Очевидно, леди не хотелось признать, что ее дочь оказалась способной на такой бессердечный поступок.
— Не можете или не хотите? — настаивала Райли.
Графиня повернулась, и Райли увидела в ее глазах слезы.
— Я не могу, дорогая моя девочка, потому что твоя мать так и не вернулась домой.
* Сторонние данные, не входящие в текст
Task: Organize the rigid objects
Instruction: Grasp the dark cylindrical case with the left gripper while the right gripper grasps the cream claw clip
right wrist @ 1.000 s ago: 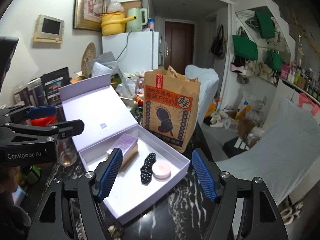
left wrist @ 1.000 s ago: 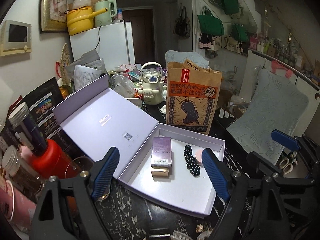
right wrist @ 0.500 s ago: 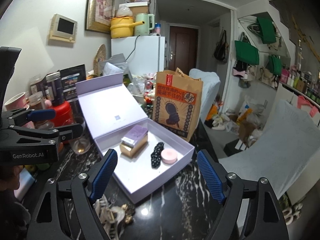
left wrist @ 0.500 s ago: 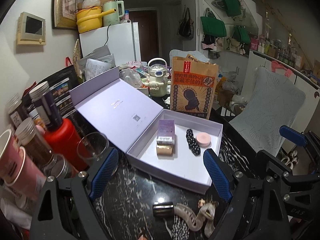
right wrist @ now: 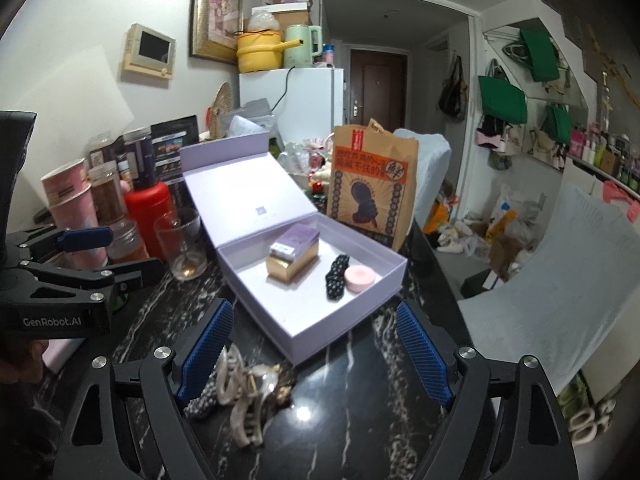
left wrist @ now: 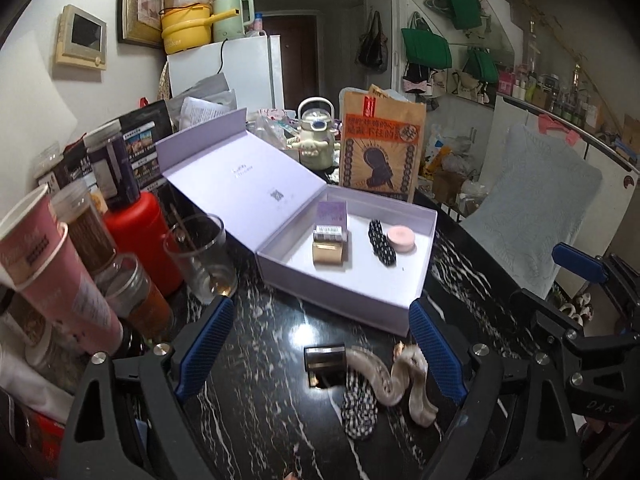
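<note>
An open lilac box (left wrist: 404,312) (right wrist: 296,346) sits on the black marble table. Inside lie a purple-and-gold carton (left wrist: 330,232) (right wrist: 294,254), a black dotted clip (left wrist: 382,238) (right wrist: 335,276) and a pink round case (left wrist: 401,239) (right wrist: 360,278). In front of the box lie a small dark case (left wrist: 325,360), pearly hair claws (left wrist: 408,380) (right wrist: 248,396) and a checkered clip (left wrist: 359,408) (right wrist: 202,400). My left gripper (left wrist: 320,350) is open and empty above these loose items. My right gripper (right wrist: 310,354) is open and empty, with the claws by its left finger.
A drinking glass (left wrist: 202,258) (right wrist: 182,242), a red bottle (left wrist: 138,228), pink cups (left wrist: 52,276) and jars crowd the left. A brown paper bag (left wrist: 380,148) (right wrist: 370,188) stands behind the box. The box lid (left wrist: 244,180) leans open to the left.
Both grippers have pulled back from the box toward the table's near edge. The loose clips and dark case have come into view between the fingers.
</note>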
Она погибла по дороге, едва ступив на землю Англии.
Почти час Райли и графиня делились своими печальными историями.
— Почему вы уверены, что я ваша внучка?
— Кроме явного сходства, манер и зеленых глаз Фонтейнов, это подтверждает и твое имя. Когда ты наконец назвала себя вчера, я почувствовала, что Элиза смеется надо мной из могилы.
— Мое имя?
— Да, Райли. Это я предложила так назвать ее незаконнорожденного ребенка. Я была в гневе, а она, очевидно, запомнила его.
Райли все еще не понимала, как ее имя может служить доказательством.
— Райли — это фамильное имя?
Графиня рассмеялась.
— В некотором смысле. — Она указала на портрет своего мужа. — Видишь этого зверя слева?
Райли кивнула.
— Это его любимая гончая… и твоя тезка.
— Меня назвали в честь собаки? — Райли никогда не задавала вопроса, откуда взялось ее странное имя, ибо привыкла к нему с детства.
— Да, думаю, это странное имя, но благодари свою мать, что она не назвала тебя в мою честь.
— А оно было бы хуже? — спросила Райли. Леди наклонилась и что-то прошептала ей на ухо. — Понятно. Теперь я гораздо лучше отношусь к моему собачьему прозвищу.
Они обе рассмеялись, и впервые в жизни Райли ощутила теплоту семейных отношений. Эта женщина была ее бабушкой, связью с прошлым, которого она не знала. Но веселое настроение быстро уступило место грустным, сладко-горьким воспоминаниям.
— Во всем я виню себя, — заговорила графиня. — Если бы я признала брак Элизы…
— Моя мать была замужем?
— Да. Ты этого тоже не знала, судя по твоему удивлению. И все эти годы ты думала, что родилась вне брака и что твоя мать бросила тебя.
Ее родители были женаты! Это значило, что она — леди. Не та леди, которую она изображала на сцене, а такая же, как кузина Фелисити, племянницы Мейсона, и даже выше, чем всем известная и расчетливая Далия Пиндар.
— Я неверно судила о твоем отце и его семье. Сейчас я признаюсь в этом, хотя мне и больно в этом признаться.
Ее отец. Райли молча привыкала к этому слову.
— А кто он? Он еше жив? У него есть другие родственники? — спрашивала Райли графиню.
Та подняла руку.
— Не все сразу. Вопрос о браке твоих родителей — сложный.